= Boeo =

Ancient Greek poet

Boeo or Boio (Βοιὼ) was an ancient Greek poet. Her dates are unknown, but the earliest surviving stories about her date to the third century BC, and Ian Plant suggests a third century date for her.

According to Pausanias, Boeo was from Delphi. He reports that Boeo wrote a hymn which told how the Hypoboreans built the temple to Apollo at Delphi, and that the poet Olen was the first oracle there and the inventor of the hexameter. Both Olen and the Hypoboreans were more usually associated with the sanctuary of Apollo at Delos than Delphi, and the founding of the oracle at Delphi and the invention of the hexameter were traditionally attributed to Phemonoe; the fusion of these two traditions appears to be Boeo's own innovation.

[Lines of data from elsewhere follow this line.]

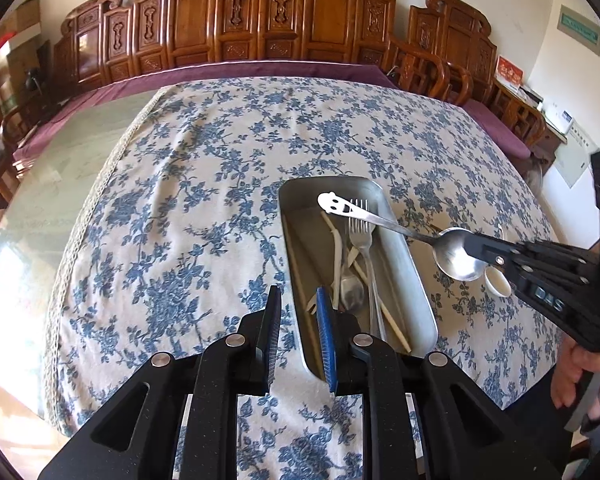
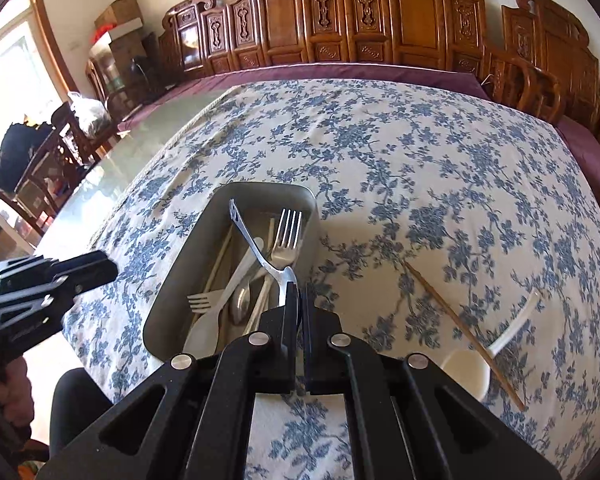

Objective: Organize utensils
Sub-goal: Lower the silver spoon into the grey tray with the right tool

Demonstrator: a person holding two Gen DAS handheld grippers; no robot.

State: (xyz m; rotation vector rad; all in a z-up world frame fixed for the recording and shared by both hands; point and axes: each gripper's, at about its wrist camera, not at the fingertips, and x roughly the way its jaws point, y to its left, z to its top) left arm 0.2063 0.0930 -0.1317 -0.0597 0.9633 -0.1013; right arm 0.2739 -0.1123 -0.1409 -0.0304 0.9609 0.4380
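The right gripper point(image 2: 300, 304) jaws clamp a polished steel spoon with a smiley-face handle point(image 1: 380, 222) by its bowl. Its long handle reaches over the rectangular metal tray point(image 1: 416, 280). The left gripper point(image 1: 298, 312) jaws stand narrowly apart, empty.

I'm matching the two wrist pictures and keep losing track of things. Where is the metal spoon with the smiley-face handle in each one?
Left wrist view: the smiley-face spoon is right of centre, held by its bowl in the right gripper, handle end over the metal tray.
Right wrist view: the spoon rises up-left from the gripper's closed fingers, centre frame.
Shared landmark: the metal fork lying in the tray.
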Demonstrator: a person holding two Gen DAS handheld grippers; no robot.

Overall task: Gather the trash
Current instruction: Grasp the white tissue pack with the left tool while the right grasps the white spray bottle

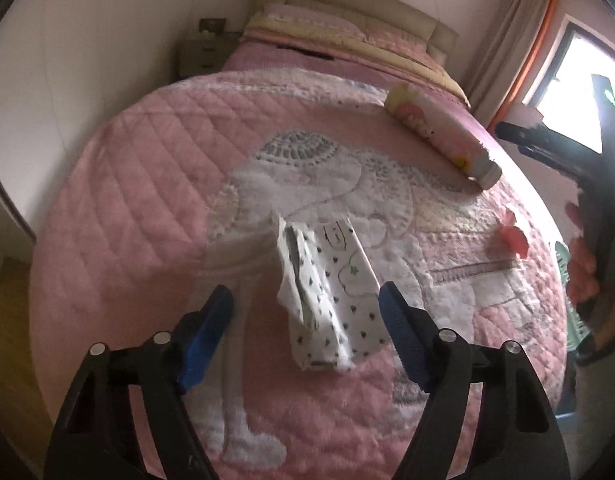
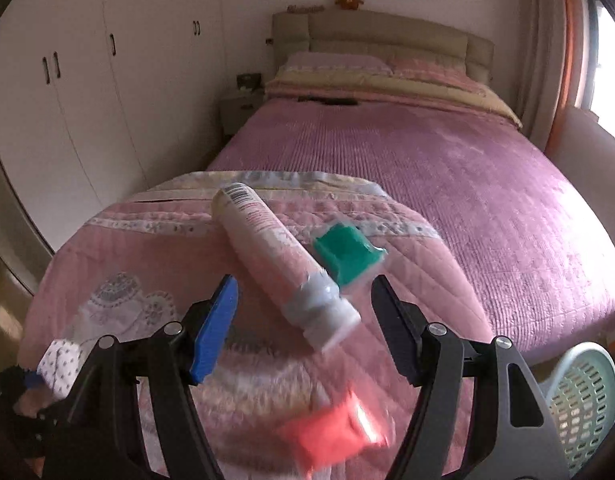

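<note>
Both grippers, left [image 1: 307, 304] and right [image 2: 303, 300], were held spread apart above the pink quilted blanket [image 1: 139, 200]; the crumpled white dotted paper wrapper [image 1: 327, 300] lay mid-blanket, clear of its edges.

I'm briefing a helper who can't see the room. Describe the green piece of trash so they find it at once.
Start at the pink quilt on the bed's foot end. A long tube lies across it; the green packet touches the tube's right side. It alone is teal and blocky.

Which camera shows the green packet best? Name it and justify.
The right wrist view. The green packet lies in plain sight on the pink quilt, beside the tube and just ahead of the open right gripper. The left wrist view shows no green packet; there the tube lies near the quilt's edge.
</note>
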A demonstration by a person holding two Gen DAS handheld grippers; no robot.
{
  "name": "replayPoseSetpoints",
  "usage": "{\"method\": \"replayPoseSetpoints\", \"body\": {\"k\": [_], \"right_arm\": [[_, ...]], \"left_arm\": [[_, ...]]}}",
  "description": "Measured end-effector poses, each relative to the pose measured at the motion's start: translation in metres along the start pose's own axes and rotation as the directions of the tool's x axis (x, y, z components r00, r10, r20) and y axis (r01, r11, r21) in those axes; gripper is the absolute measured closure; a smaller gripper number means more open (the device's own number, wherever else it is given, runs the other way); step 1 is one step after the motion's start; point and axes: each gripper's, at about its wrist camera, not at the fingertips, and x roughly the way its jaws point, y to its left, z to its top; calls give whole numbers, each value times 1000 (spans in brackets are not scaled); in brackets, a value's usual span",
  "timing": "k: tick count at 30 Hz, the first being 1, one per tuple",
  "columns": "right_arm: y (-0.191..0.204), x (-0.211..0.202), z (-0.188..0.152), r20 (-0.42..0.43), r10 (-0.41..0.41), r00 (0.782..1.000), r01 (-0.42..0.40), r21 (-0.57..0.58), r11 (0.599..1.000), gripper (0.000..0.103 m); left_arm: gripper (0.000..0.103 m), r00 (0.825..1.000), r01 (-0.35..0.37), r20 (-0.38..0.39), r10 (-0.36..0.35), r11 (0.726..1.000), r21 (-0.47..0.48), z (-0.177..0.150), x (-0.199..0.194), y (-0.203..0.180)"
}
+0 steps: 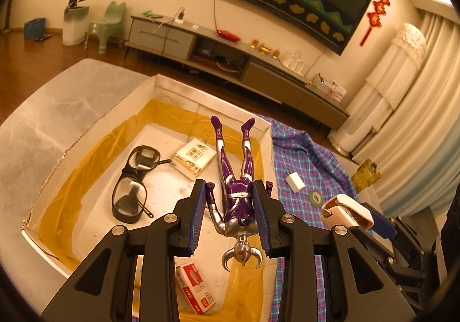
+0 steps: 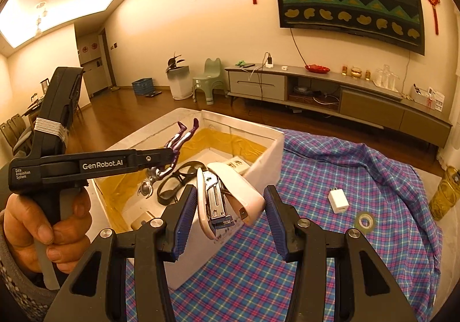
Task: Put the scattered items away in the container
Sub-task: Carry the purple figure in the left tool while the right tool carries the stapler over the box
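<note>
**Both grippers loaded over the storage box**

The left gripper (image 1: 233, 215) clamps a purple-and-silver toy figure (image 1: 237, 178) at the torso, its fingers (image 1: 198, 215) about half closed against the body, the head hanging toward the camera and the legs pointing away. The figure hangs above the open white box (image 1: 86, 132), whose inner walls carry yellow film.

The right gripper (image 2: 227, 221) carries a white stapler (image 2: 230, 198), tilted, with its metal magazine showing; whether both fingers (image 2: 184, 221) press on it cannot be told, since a gap shows on the right side. It sits over the box's near corner, above the plaid cloth (image 2: 330, 264) on the bench.

The left wrist view alone looks down into the box, showing black glasses (image 1: 130, 186), a white packet (image 1: 194, 159) and a red-and-white staple box (image 1: 192, 284) on its floor. The right wrist view alone shows the hand (image 2: 43, 230) on the left gripper's handle. Both views show a white charger plug (image 2: 339, 201) and a tape roll (image 2: 365, 219) lying on the cloth outside the box.
</note>
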Motion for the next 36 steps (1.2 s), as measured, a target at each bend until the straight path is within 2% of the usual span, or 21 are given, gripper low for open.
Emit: {"method": "replayPoseSetpoints", "body": {"k": [10,19,28,36], "right_arm": [[23,21,15,-27,8,1000,-10,-82,997,54],[40,49,24,-72,10,997,-20,-151,988,54],[48,74,32,-116,10,993,-31,-183,983,54],[46,99,51,-168,19,986,-50,-179,983,54]], "left_arm": [[69,998,-34,-51,30,996,-80,3,11,23],[69,996,-43,-90,28,985,-167,2,21,44],[69,990,-31,-138,6,983,-181,-3,32,43],[69,984,-15,-176,-30,968,-249,-6,41,54]]}}
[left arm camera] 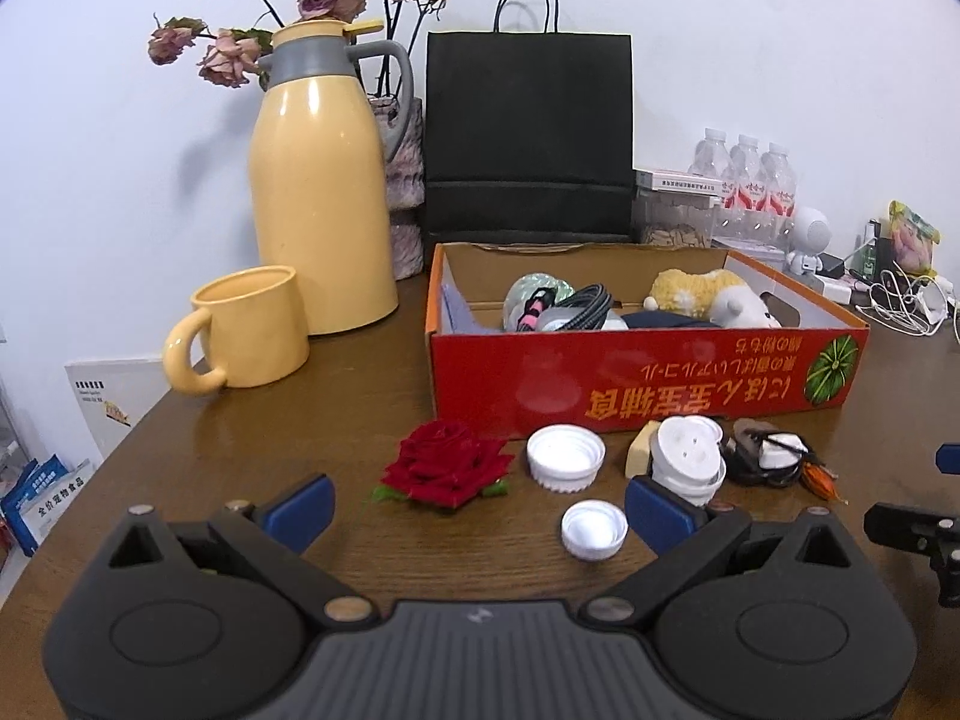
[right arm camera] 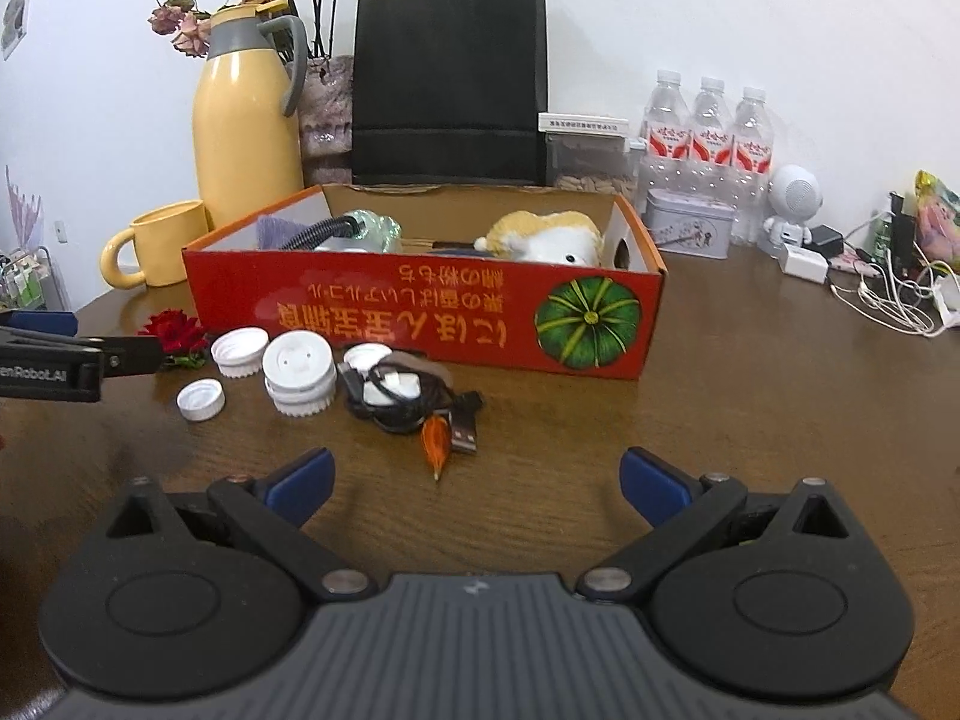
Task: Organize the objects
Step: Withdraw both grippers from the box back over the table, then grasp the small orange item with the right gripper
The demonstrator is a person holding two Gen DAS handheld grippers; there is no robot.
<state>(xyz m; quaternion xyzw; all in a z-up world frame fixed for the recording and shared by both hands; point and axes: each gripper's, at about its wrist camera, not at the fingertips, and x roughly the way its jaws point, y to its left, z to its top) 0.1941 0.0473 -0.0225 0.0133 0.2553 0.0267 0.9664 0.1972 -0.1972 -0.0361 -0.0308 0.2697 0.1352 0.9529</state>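
Both tools are spread wide with nothing between the pads; the left gripper (left arm camera: 477,507) hangs low over the wooden table (right arm camera: 750,396) just short of the loose clutter, and the right gripper (right arm camera: 477,480) waits a little back from it, also released. The things left to tidy lie in a row in front of the red box (right arm camera: 420,312): a red rose (left arm camera: 447,468), a large white cap (left arm camera: 566,457) turned open side up, a small white cap (left arm camera: 594,529) nearer the left tool, a stack of white lids (right arm camera: 298,373), a dark coiled cable (right arm camera: 408,396) with a USB plug, and an orange pointed piece (right arm camera: 435,441) lying against that cable. The box already holds a plush toy (right arm camera: 549,240), a cord and some other bits, so the sorting looks partly done, with 6 or so items still outside it. This reads as the reach before a pick; the small cap and the rose sit closest between the left fingers, the orange piece closest to the right. The next move calls for lowering, centring 1 item between the pads, closing gently, then lifting over the box wall.
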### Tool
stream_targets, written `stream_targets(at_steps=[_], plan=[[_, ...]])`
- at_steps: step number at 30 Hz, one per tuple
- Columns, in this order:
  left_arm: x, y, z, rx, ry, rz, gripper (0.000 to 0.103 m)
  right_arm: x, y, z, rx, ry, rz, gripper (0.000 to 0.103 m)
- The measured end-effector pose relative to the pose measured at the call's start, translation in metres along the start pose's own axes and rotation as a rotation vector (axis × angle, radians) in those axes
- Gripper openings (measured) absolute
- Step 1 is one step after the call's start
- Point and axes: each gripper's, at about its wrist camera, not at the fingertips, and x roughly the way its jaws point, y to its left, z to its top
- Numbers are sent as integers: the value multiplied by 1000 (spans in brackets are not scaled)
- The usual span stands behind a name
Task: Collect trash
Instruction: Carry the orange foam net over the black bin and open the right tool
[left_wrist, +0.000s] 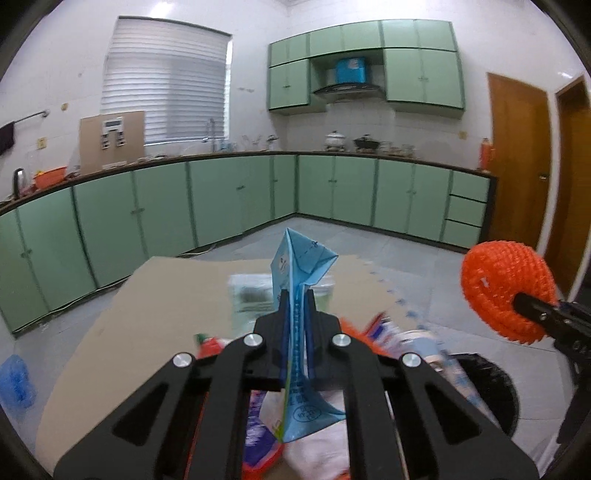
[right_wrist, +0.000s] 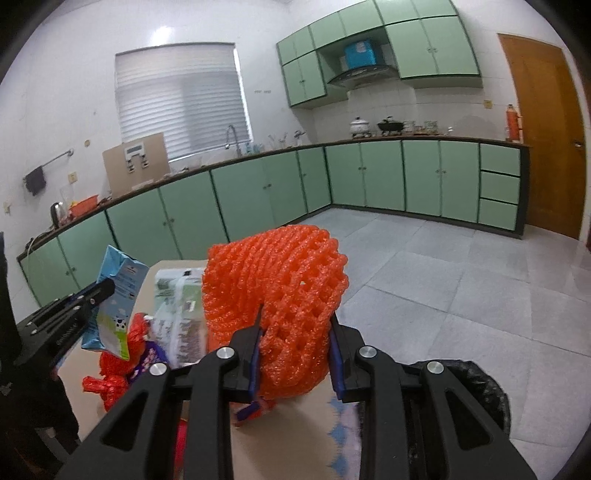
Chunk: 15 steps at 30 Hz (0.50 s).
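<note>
Over the cardboard sheet (left_wrist: 147, 306), a flattened blue carton (left_wrist: 299, 332) is clenched by the left gripper (left_wrist: 297, 295); an orange foam net (right_wrist: 288, 295) is gripped by the right gripper (right_wrist: 295, 328).

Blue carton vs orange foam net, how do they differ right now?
The blue carton is flat, squashed paper; the orange foam net is puffy open mesh. The left tool is shut nearly flat on the carton; the right tool grips the net with jaws apart. Both are lifted clear of the trash pile.
</note>
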Motion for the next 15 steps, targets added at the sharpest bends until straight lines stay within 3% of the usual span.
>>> stream_targets(at_steps=[15], plan=[[30, -164, -15, 53, 65, -363, 6, -42, -129, -22, 134, 27, -275, 29]])
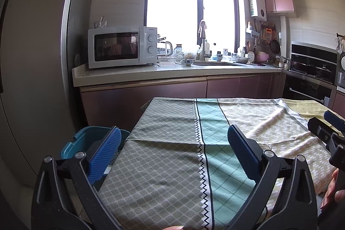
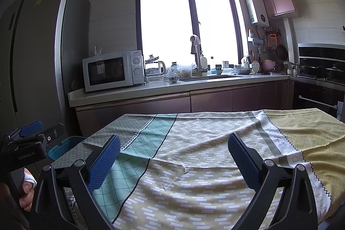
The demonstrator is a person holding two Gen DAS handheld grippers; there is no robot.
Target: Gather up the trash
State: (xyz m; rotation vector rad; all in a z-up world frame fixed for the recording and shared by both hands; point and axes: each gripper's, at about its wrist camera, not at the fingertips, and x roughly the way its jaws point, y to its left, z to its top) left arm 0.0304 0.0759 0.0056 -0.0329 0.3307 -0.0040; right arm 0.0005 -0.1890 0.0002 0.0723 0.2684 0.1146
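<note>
My left gripper point(image 1: 173, 139) is open and empty, held over the near left part of a table covered with a patterned cloth point(image 1: 172, 156). My right gripper point(image 2: 173, 148) is open and empty over the same cloth point(image 2: 194, 165), to the right of the left one. A blue bin point(image 1: 86, 141) stands on the floor off the table's left edge; it also shows in the right wrist view point(image 2: 62, 147). No trash shows on the cloth. The right gripper's body shows at the right edge of the left wrist view point(image 1: 325, 133); the left gripper's body point(image 2: 30, 139) shows at the left of the right wrist view.
A tall grey fridge point(image 1: 32, 57) stands at the left. A counter point(image 1: 151, 73) beyond the table holds a microwave point(image 1: 120, 49), kettle, bowls and a sink under a bright window. A stove and oven point(image 1: 310, 70) are at the right.
</note>
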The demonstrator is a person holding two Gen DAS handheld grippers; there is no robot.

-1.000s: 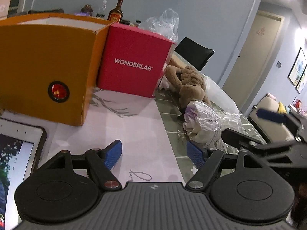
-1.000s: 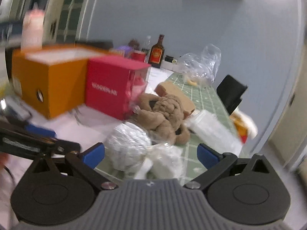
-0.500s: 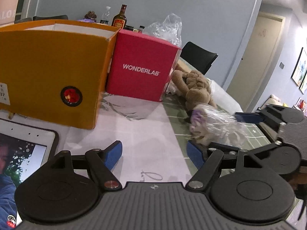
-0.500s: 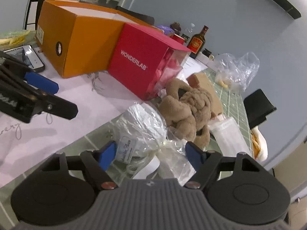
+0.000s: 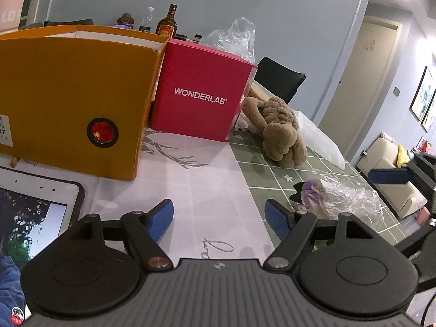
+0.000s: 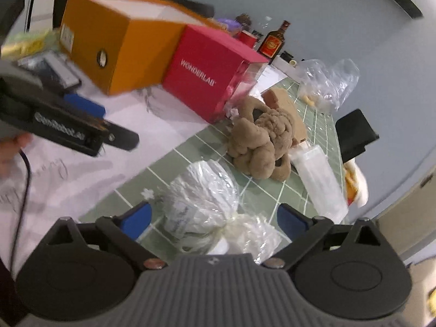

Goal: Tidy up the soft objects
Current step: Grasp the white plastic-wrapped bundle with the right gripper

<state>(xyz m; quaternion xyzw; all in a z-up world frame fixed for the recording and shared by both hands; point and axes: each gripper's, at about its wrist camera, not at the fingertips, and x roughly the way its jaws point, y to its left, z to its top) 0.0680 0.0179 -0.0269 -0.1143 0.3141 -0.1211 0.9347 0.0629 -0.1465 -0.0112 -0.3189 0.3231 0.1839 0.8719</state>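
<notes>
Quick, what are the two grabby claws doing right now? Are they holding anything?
Left gripper: open, holding nothing.
Right gripper: jaws opening, the plastic-wrapped bundle sits between them, not squeezed.

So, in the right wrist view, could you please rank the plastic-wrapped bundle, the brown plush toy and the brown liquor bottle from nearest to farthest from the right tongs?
1. Plastic-wrapped bundle: between the opening right tongs.
2. Brown plush toy: mid-table, just beyond the bundle.
3. Brown liquor bottle: far end, by the wall.

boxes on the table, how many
2. The orange box stands at the left, and the red WONDERLAB box sits right beside it, next to the brown plush toy. Others may be hidden behind them.
</notes>
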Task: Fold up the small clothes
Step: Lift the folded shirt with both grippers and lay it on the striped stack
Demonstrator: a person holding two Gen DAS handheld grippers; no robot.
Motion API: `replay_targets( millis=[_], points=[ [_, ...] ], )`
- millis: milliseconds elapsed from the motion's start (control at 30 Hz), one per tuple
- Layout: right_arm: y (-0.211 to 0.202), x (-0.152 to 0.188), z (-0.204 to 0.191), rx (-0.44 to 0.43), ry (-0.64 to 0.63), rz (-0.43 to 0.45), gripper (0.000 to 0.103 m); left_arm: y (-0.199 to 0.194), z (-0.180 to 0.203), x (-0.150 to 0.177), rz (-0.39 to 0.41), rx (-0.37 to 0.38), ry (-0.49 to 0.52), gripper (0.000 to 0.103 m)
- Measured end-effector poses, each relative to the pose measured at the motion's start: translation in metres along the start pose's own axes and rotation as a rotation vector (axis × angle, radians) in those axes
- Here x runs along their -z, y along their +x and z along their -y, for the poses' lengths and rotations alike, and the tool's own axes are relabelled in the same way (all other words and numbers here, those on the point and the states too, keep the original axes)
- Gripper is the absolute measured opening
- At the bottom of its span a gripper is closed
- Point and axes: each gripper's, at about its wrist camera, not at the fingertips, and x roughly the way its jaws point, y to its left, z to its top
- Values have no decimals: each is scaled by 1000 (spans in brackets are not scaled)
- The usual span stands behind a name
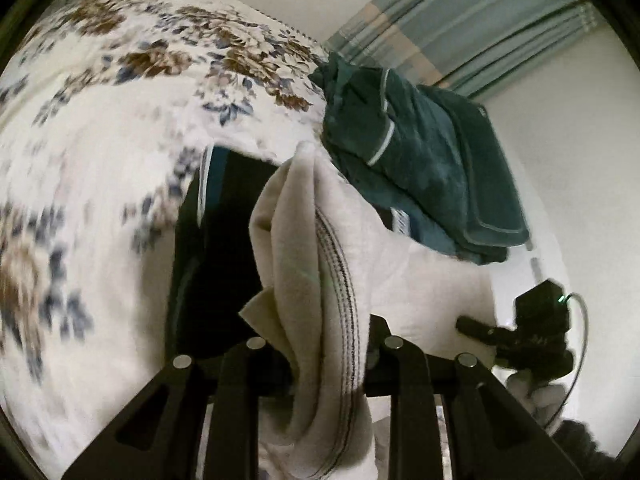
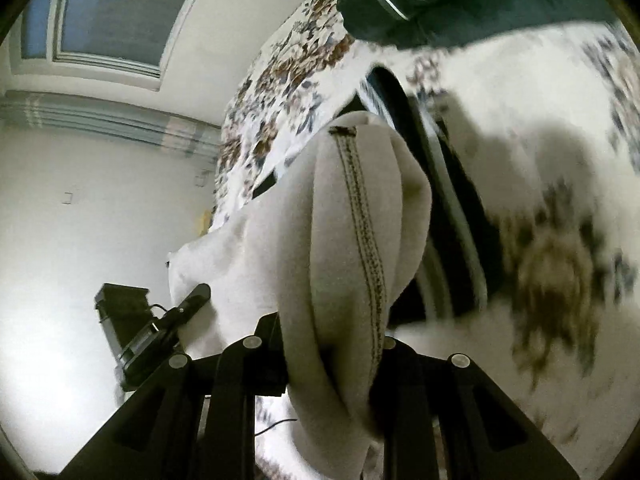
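From the left wrist, the left tool point(image 1: 320, 354) is clenched on a bunched fold of the cream garment point(image 1: 320, 280), lifted above the floral bed cover point(image 1: 100, 152); a folded dark green garment point(image 1: 416, 152) and a black garment point(image 1: 216, 248) lie on it. From the right wrist, the right tool point(image 2: 320, 350) grips the same cream garment point(image 2: 340, 240) at its stitched seam, with the left tool point(image 2: 176, 318) holding its far edge.
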Motion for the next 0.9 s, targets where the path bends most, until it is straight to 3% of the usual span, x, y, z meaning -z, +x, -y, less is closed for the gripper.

Boeo was possibly also credited by Philochorus as the author of the Ornithogonia ("The Birth of the Birds"), who in other sources is named Boios. None of the poem survives, but it may have been the source of some of Ovid's Metamorphoses. W. Robert Connor suggests that the title parodies Hesiod's Theogony ("the birth of the gods"). Paul Forbes Irving suggests that the Ornithogonia was either attributed to Boio, or the author adopted the name Boios in reference to her.

According to the Byzantine encyclopedia the Suda, Boio was sometimes considered the mother of the epic poet Palaephatus of Athens.